What you have to do —
Go through the data and count the lines holding the string "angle". Write only the number.

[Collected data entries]
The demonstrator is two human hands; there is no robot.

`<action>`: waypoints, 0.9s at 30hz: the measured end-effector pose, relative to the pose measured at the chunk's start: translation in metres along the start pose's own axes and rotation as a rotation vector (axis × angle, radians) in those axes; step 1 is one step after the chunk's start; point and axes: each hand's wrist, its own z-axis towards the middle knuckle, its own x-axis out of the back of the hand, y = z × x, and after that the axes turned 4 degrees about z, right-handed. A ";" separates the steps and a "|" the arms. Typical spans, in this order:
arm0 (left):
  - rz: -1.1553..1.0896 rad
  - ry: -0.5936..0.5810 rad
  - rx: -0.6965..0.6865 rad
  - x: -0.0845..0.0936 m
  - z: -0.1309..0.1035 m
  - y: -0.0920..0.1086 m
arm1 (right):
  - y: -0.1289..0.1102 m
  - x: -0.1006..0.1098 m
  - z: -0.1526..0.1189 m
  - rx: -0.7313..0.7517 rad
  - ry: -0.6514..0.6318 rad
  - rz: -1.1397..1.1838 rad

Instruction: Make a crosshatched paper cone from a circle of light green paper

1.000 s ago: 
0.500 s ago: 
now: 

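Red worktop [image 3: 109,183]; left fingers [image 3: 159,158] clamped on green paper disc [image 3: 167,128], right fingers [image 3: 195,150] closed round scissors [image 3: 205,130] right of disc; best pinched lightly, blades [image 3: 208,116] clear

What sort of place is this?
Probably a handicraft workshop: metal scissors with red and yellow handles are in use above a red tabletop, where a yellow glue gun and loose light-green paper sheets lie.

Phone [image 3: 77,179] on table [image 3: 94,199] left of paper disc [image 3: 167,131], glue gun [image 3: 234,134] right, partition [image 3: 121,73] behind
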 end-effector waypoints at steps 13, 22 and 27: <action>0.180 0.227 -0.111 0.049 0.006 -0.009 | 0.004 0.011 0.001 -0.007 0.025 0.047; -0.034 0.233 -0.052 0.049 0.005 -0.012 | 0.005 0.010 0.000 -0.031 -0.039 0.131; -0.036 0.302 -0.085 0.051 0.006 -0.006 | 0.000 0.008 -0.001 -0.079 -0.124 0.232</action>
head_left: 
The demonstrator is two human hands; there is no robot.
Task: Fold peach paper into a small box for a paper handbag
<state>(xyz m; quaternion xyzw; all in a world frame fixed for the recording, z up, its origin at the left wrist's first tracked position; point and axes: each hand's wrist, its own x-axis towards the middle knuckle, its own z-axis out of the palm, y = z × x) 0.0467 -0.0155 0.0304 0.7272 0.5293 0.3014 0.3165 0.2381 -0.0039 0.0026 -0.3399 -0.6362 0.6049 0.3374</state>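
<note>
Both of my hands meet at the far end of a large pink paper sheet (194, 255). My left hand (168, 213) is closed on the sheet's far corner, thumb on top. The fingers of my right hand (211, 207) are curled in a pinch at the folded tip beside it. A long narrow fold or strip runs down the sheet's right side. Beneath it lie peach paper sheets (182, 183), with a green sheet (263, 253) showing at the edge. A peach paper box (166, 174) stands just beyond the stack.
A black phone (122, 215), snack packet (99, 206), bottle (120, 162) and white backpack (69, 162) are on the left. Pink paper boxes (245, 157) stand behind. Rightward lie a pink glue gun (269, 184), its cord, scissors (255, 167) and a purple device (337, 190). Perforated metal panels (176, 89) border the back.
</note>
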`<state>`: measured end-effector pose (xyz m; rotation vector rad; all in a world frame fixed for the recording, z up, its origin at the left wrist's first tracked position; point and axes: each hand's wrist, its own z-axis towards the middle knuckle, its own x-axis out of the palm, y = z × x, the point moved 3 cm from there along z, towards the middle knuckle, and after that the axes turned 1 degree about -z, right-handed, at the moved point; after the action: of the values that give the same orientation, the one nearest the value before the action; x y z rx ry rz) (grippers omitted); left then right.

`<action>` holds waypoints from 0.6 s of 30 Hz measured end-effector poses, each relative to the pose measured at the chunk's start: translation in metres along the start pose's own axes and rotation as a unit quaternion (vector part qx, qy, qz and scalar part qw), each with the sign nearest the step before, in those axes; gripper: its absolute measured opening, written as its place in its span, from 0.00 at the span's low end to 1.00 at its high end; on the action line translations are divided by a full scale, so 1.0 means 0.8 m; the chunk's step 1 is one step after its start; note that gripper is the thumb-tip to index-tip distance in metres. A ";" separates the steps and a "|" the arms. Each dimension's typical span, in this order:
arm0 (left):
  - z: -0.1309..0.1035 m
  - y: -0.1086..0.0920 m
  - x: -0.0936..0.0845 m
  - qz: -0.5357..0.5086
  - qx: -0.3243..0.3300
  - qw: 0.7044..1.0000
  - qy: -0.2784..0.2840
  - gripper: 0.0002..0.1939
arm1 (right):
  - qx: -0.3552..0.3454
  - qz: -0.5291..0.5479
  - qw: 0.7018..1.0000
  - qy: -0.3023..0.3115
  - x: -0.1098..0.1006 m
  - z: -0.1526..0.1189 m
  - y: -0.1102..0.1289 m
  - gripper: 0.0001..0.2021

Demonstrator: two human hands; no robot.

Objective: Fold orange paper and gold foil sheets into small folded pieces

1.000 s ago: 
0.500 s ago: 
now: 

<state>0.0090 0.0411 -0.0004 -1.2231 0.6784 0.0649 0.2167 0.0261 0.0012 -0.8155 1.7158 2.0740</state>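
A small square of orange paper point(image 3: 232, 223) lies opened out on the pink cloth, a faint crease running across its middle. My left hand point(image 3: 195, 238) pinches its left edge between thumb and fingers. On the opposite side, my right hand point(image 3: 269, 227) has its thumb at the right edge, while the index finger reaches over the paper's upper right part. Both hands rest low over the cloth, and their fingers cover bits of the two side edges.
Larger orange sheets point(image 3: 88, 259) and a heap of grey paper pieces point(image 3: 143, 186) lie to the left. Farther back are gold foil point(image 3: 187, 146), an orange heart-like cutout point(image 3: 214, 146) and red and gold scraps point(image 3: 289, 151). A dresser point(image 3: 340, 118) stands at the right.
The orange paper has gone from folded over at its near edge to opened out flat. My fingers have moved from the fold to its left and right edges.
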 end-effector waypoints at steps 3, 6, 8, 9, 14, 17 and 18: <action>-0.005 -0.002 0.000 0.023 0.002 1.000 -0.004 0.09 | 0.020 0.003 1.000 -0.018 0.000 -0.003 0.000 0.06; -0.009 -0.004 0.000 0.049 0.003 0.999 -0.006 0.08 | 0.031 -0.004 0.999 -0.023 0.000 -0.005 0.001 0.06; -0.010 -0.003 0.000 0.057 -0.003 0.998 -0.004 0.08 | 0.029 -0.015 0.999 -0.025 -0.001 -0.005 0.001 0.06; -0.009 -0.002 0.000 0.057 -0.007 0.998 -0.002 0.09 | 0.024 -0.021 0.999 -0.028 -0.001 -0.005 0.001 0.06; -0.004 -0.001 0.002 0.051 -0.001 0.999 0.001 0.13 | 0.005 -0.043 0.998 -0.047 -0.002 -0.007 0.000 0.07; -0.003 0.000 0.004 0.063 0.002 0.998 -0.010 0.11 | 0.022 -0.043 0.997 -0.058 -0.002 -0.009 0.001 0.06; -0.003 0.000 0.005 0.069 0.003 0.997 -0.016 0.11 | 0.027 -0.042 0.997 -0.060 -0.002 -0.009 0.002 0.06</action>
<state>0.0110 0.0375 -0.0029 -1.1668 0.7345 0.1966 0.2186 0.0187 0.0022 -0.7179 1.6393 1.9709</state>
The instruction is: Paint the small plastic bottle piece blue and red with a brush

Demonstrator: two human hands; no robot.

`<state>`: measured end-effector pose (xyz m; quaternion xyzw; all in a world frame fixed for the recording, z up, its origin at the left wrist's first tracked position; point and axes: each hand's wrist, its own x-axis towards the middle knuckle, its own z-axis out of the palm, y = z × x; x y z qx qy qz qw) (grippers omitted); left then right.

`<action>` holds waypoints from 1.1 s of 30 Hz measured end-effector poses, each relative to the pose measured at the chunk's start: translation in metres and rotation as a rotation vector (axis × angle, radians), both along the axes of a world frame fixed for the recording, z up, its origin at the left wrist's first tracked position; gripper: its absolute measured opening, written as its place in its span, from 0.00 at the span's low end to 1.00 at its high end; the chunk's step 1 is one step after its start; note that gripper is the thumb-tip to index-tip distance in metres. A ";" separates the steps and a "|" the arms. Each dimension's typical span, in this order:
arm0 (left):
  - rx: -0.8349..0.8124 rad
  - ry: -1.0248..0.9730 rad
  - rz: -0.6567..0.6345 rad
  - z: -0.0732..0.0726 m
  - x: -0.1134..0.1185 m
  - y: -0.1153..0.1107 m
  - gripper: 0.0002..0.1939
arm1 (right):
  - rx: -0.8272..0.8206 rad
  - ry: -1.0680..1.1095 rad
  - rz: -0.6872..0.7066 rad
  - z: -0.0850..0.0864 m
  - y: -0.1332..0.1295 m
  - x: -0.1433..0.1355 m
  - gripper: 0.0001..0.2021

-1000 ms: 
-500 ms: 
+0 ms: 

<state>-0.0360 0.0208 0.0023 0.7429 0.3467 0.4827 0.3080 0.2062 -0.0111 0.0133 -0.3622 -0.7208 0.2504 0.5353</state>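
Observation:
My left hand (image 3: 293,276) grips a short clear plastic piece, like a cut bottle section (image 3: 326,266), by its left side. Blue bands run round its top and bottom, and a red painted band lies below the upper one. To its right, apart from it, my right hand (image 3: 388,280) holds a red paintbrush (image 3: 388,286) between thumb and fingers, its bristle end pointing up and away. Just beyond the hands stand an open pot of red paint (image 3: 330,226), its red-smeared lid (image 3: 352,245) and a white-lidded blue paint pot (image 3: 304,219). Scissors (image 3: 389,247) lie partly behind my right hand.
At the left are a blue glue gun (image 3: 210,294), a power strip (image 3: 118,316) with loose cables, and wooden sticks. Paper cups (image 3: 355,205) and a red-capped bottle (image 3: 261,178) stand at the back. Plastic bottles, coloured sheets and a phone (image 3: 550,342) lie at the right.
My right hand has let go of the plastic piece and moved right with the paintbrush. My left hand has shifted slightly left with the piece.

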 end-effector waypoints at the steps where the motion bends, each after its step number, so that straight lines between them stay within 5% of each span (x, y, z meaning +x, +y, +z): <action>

Reply —
2